You could just move all the light parts in a folder somewhere in the workspace and loop through them, or add them all in an array and loop through the array.
Something like this:

local lights = {
--position of light1,
--position of light2,
--position of light3
}
for i, light in ipairs(lights) do
light.blackout.Value = false
end

potentially tens of thousands. I want to keep the parts in the model they’re in, it would be a pain to put it to a folder and I would want to edit that light I would not be able to, I would have to search the folder through a sea of lights. Also, I just now changed my mind of the blackout value, I originally wanted it so if I turned a bool value called “blackout” (inside of replicatedstorage) to true, it would turn off all the lights, but that would mean all my lights would have to be listening for it to turn to true or false, so I’d rather be looping through workspace to find the light object. So, back to my original question, to turn off the lights in my game, should I have a color3value + a int value, so I can loop through workspace looking for those objects, and simply copy the value of them and paste it into the property of the light, or instead use a custom attribute, looping through all the objects in my game checking if a part has that property using a pcall, if it does then paste that property value into the color property, or use collection service tags to achieve the same effect.

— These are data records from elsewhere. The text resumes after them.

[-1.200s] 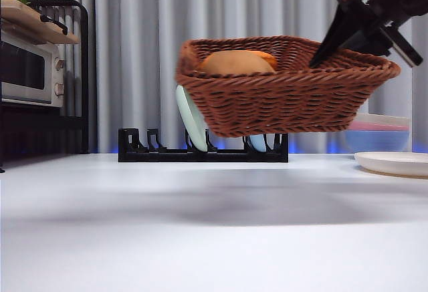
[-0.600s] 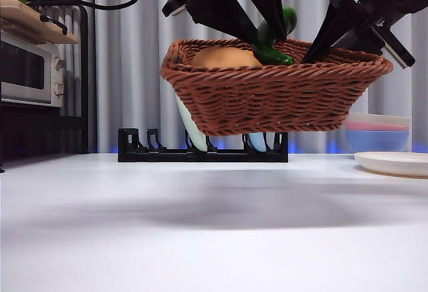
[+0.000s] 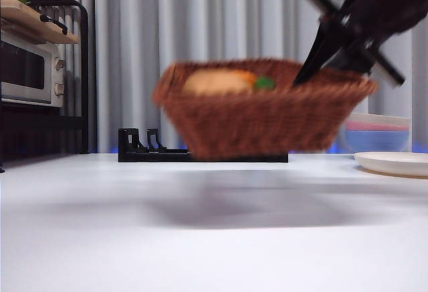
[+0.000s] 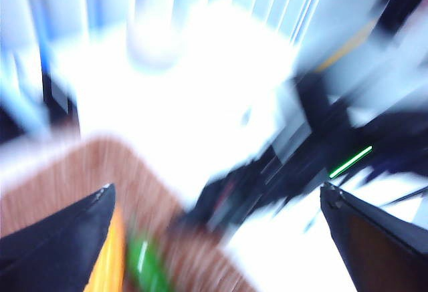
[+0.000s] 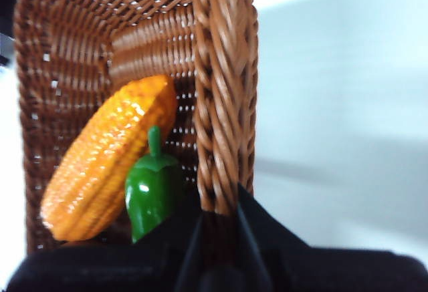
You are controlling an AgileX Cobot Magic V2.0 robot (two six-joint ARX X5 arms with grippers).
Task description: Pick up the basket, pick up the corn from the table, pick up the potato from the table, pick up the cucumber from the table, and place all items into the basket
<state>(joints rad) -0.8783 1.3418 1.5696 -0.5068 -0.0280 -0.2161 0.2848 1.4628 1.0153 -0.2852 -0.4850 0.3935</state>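
The tabletop (image 3: 200, 238) is white and matte. The basket (image 3: 264, 111) hangs above it, clear of the surface, motion-blurred in the front view. The right arm enters from the upper right of the front view, angled down to the basket's right rim. The right claw (image 5: 217, 222) is clamped on that braided rim, 1 jaw on each side of the wall. Inside the basket, the corn (image 5: 107, 162) lies against the woven wall, with the cucumber (image 5: 152, 188) touching its side. The potato (image 3: 214, 81) shows above the rim at the left, a tan lump. The left claw (image 4: 221, 238) is held above the basket's edge, its 2 jaws set wide apart and holding nothing; its view is heavily blurred.
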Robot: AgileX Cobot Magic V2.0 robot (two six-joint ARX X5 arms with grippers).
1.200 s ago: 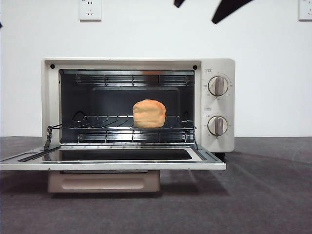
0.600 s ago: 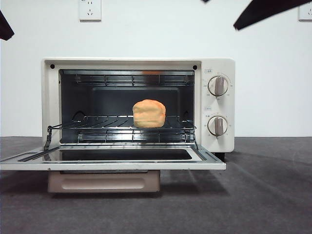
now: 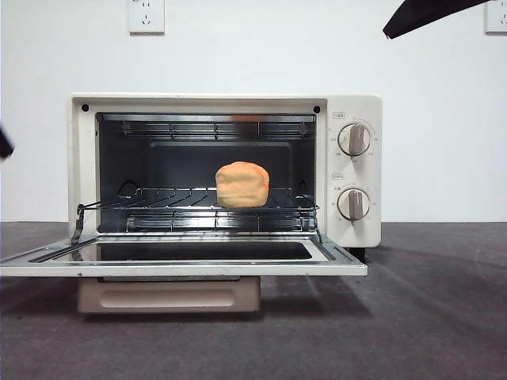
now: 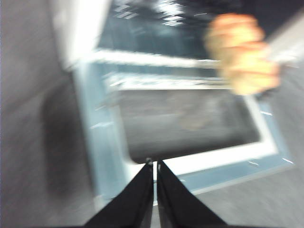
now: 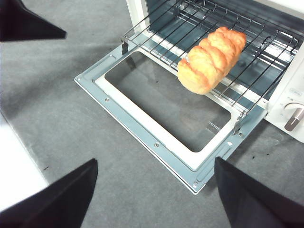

I suggest to make a loop that starts when the server starts and loops through all the parts in game to check whether they are lights. Then put those in an array, which you can then read from whenever you want. And then use attributes to save how you want them to look. Something like this:

local lights = {}
for i,v in pairs(workspace:GetDescendants()) do --run this only once when the script loads
   if v:IsA('PointLight') or v:IsA('SurfaceLight') or v:IsA('SpotLight') then
      table.insert(lights,v)
   end
end

for i,v in pairs(lights) do --run this whenever you want to start the blackout
  v.color = v:GetAttribute('blackoutcolor') --etc. etc.
end
1 Like

Technically, assuming you can’t use CollectionService, you can have a lights array containing all the lights, inside a single script(or replicate it if needed, for example with _G), then only loop through the game once, and then just listen for changes:

local lights = {}

function addLight(object)
	if object:GetAttribute("Light") then --assuming you chose the attribute solution
		table.insert(lights, object)
	end
end

for _, object in pairs(workspace:GetDescendants()) do 
	addLight(object)
end 

workspace.DescendantAdded:Connect(addLight)
workspace.DescendantRemoving:Connect(function(object)
	local index = table.find(lights, object)
	if index then 
		table.remove(lights, index)
	end
end)

for _, light in pairs(lights) do 
	--do something with the current in-game lights
end

I cannot do this because each of my lights will have different properties light properties. I cannot just loop through all the lights in the game and give the light the same property as all the other ones.